Do Kwon has a plan to try to revive the Earth’s ecosystem and its cryptocurrency MOON: Retire current network and UST stablecoin.

South Korean founder of Terraform Labs defended this Monday (16th) that Earth’s blockchain must go through hard fork which will split the current network into two parts. The old version will be called “Terra Classic” and the new one will be simply “Terra”.

With the adoption of the new version of the blockchain, a new cryptocurrency called Luna appears on the market, and the old token is renamed Luna Classic with the symbol LUNC.

In the new Terra ecosystem, UST is abandoned in the old chain, and the updated version of Terra no longer has stablecoin algorithm.

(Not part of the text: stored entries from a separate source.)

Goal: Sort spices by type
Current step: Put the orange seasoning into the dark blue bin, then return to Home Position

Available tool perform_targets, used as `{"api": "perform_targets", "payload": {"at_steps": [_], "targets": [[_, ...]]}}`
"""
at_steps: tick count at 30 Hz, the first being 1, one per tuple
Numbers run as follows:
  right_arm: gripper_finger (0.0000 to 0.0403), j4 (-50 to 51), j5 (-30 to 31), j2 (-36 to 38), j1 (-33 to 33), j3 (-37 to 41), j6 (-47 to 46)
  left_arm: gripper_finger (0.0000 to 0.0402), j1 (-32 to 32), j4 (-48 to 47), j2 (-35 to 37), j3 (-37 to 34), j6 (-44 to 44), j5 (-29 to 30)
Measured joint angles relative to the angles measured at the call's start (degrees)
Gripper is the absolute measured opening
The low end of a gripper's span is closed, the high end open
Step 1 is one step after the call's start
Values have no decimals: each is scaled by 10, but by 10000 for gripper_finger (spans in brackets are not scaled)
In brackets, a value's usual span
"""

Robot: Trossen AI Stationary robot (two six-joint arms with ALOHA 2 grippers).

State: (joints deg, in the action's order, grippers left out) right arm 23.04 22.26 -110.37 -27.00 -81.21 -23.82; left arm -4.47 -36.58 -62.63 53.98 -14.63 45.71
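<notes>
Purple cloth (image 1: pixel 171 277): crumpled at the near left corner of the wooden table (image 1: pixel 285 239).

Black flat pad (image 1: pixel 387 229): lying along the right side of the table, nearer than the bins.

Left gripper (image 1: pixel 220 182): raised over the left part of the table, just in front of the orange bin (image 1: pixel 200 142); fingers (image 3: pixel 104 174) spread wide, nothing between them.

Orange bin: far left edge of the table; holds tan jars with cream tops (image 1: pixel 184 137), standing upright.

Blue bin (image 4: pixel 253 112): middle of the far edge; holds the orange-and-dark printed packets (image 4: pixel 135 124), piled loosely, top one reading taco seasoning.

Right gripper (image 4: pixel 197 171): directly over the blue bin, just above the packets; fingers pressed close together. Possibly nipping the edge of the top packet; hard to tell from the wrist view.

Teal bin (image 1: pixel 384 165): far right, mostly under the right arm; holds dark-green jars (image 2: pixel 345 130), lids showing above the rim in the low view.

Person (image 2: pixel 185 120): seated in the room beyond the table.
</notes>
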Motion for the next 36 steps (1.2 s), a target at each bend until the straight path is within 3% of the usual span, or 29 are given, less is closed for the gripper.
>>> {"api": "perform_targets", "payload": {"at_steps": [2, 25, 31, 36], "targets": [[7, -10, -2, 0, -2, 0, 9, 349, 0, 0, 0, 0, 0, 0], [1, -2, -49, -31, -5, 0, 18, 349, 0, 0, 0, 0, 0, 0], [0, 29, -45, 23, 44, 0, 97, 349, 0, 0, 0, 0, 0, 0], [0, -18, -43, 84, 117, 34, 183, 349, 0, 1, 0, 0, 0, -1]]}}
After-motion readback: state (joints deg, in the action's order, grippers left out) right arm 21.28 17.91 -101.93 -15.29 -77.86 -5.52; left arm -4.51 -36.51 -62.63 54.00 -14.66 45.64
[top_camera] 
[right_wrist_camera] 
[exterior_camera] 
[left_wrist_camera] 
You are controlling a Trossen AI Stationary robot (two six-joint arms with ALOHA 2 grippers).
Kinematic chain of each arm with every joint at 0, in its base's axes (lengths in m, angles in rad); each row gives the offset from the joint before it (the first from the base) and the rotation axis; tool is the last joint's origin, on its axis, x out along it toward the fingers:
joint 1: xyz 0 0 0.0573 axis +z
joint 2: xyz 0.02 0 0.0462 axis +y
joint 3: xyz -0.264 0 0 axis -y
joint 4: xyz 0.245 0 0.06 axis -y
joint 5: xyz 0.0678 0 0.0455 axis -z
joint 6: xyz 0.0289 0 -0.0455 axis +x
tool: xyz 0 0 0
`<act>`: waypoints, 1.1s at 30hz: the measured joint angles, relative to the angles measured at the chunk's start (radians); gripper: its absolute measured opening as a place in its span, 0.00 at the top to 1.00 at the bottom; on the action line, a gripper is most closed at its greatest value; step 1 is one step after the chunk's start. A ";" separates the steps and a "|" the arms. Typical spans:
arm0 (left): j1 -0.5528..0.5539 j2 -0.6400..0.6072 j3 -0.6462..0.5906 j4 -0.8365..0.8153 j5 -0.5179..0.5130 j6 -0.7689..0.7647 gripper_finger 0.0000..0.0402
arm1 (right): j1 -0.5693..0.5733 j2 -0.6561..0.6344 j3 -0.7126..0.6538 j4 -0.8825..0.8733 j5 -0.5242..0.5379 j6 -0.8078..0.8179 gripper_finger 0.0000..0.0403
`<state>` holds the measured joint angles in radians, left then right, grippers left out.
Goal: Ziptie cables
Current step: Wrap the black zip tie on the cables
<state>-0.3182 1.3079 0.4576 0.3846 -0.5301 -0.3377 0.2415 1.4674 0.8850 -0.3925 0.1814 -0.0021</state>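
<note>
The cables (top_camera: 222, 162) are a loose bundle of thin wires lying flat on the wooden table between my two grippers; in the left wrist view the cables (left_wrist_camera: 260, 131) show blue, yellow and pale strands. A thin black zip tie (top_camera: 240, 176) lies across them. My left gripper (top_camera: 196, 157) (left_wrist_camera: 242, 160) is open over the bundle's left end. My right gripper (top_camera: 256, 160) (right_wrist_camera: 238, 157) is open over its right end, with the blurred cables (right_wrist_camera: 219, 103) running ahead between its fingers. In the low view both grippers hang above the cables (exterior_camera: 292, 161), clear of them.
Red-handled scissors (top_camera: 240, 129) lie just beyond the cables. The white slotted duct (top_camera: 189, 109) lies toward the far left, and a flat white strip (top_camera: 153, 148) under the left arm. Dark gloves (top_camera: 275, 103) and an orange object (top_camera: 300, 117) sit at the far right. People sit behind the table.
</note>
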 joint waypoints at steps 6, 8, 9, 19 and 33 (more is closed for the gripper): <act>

“Land is more than UST,” Kwon wrote. “While UST has been the central narrative of the Earth’s growth story over the past year, the spread of UST has led to the development of one of the strongest developer ecosystems in crypto that is worth preserving.”

Case a offer will be voted on by the community this Wednesday (18), the hard fork that will create the new Earth circuit will take place next Friday (27).

Distribution of the new version of LUNA

If the hard fork is approved, the new version of Luna will be distributed in the form of airdrops targeted at coin holders.

According to Do Kwon’s proposal, Luna will be distributed free of charge to holders and users who make bid current currency version; for UST holders and developers of major Earth applications.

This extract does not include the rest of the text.